Assim, o PBOC dispõe de margem para reduzir as taxas de juros de política monetária em 10 pontos-base e a taxa de compulsório em 50 pontos-base nos próximos meses, afirmou.

Além disso, os níveis de preços também oferecem espaço para acomodação, acrescentou. Mesmo após levar em conta a alta dos preços das commodities em meio às tensões geopolíticas, o crescimento anual do índice de preços ao consumidor da China — principal indicador da inflação — poderá permanecer abaixo da meta governamental de 3%, em torno de 1,7%.

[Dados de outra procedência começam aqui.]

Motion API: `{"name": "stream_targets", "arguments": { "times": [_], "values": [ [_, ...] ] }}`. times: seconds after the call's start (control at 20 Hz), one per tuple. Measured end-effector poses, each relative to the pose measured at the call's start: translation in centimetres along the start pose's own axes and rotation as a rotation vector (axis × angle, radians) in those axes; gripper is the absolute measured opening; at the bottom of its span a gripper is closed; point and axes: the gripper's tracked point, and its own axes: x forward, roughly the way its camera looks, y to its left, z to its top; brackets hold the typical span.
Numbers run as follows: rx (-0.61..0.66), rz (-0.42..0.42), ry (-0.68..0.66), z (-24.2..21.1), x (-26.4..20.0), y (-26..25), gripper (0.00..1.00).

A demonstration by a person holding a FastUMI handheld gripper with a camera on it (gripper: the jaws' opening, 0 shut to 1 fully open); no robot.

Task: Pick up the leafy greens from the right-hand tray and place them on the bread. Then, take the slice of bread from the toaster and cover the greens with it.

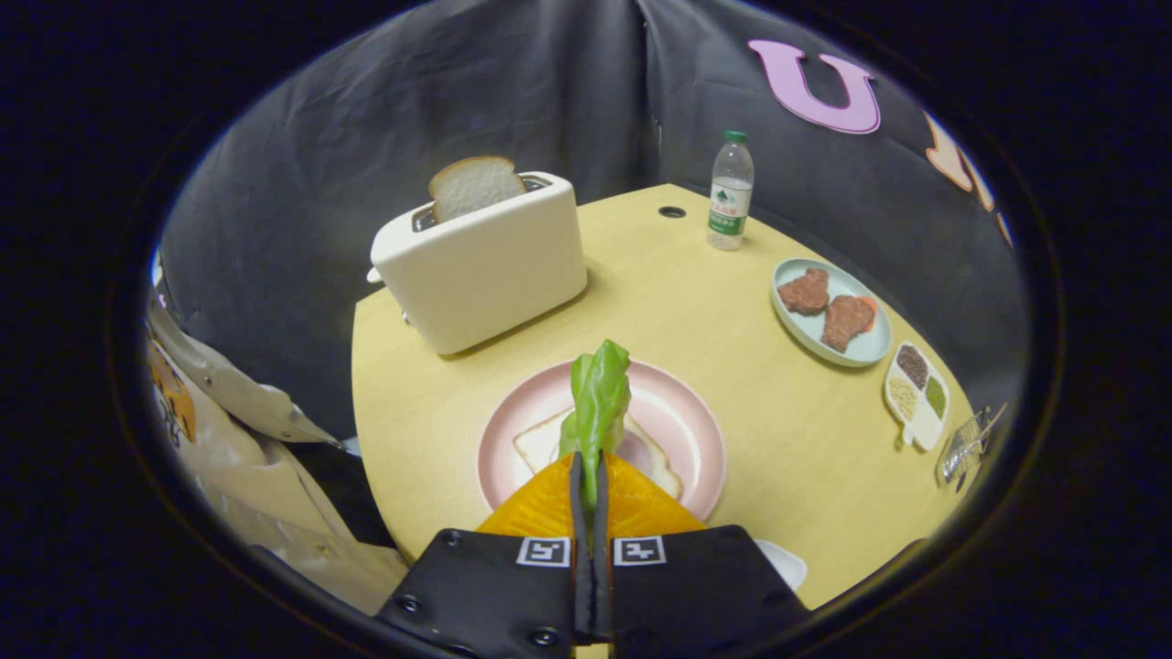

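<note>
My gripper [591, 487] is shut on a green leafy piece [599, 395] that sticks up from between the fingertips. It hangs over a pink plate [679, 410] that holds a slice of bread [540, 441], partly hidden by the fingers. Beyond the plate stands a cream toaster [483, 267] with a second bread slice [472, 186] poking out of its slot.
A blue plate with two brown meat pieces [830, 311] lies to the right of the pink plate, with a small divided dish of seeds [917, 395] beside it. A water bottle [730, 191] stands at the table's far edge. A person's sleeve [247, 430] is at the left.
</note>
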Motion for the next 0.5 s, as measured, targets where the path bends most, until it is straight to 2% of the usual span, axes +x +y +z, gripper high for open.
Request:
{"name": "stream_targets", "arguments": {
  "times": [0.3,0.4,0.5],
  "values": [
    [-0.004,0.082,0.05,-0.2,2.8,2.6,0.04],
    [-0.028,0.08,0.07,-0.7,3.6,2.4,0.09],
    [-0.032,0.07,0.087,-1.1,4.2,2.2,0.08]
  ]
}}
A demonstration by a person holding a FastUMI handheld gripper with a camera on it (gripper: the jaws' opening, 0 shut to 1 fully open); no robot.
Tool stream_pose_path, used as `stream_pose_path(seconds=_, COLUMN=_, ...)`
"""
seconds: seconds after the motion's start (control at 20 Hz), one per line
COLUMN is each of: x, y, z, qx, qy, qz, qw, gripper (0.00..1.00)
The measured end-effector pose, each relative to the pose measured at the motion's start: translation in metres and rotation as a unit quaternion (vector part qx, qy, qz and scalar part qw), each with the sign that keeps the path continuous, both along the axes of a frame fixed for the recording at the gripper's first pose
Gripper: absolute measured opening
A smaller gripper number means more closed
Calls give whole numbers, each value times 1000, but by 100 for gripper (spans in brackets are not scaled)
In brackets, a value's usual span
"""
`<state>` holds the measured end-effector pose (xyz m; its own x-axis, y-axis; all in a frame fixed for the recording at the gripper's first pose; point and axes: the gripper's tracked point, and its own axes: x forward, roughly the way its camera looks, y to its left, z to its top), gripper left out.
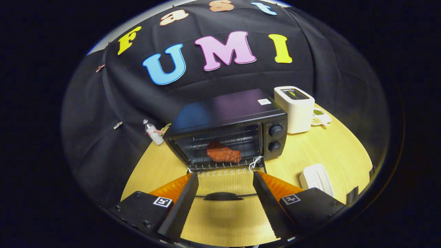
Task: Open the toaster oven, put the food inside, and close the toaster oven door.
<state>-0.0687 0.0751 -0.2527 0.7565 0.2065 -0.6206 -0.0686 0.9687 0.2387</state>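
I see the oven standing on a table of pale wood with a fine straight grain. The oven is a black, boxy metal unit with a flat, glossy top. Its door is folded down flat toward me; it is glass, so the wood grain reads through it, and a dark, oval handle sits on its near edge. Two round black knobs are stacked on the panel at the oven's right side. Inside, a wire rack spans the cavity.

The food lies on that rack, inside the oven, near the middle of the opening. It is a reddish-brown, lumpy slab with a rough, meat-like surface.

The gripper is in front of the oven, above the lowered door. Its jaws are spread wide and hold nothing; the handle shows between them. The inner faces of the fingers carry a fine ribbed texture.

To the oven's right, near its rear corner, stands a white, smooth, rounded toaster. Behind the toaster is a small white dish with greenish contents. In front of the oven, off to its right, lies a white ridged rounded object. At the oven's left rear corner a small pale bottle stands tilted.
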Motion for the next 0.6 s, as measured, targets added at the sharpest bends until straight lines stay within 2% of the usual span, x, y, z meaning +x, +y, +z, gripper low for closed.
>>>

Dados do governo mostraram que o IPC da China cresceu 0,9% em termos anuais em fevereiro, igualmente ao registrado em janeiro.

Uma reunião decisiva presidida pelo vice‑primeiro‑ministro Liu He, na quarta-feira, instou as autoridades monetárias a adotarem medidas proativas para manter um crescimento adequado dos novos empréstimos, como parte de um conjunto de medidas destinadas a impulsionar a economia e estabilizar o mercado de capitais.

David Chao, estrategista de mercados globais para a região da Ásia‑Pacífico (excluindo o Japão) na Invesco, uma empresa global de gestão de investimentos, afirmou que a reunião tranquilizou os investidores internacionais ao demonstrar que os formuladores de políticas estão dispostos a adotar uma abordagem mais enérgica para garantir a mitigação dos ventos contrários à economia.

Chao afirmou que prevê a ampliação da divergência de política monetária entre a China e os Estados Unidos ao longo dos próximos trimestres, com um afrouxamento mais vigoroso na China, o que poderia impulsionar os lucros e as avaliações das ações A chinesas.

O mercado de ações A da China registrou alta pela segunda sessão consecutiva nesta quinta-feira, com o Índice Composto de Xangai subindo 1,4% e fechando em 3.215,04 pontos.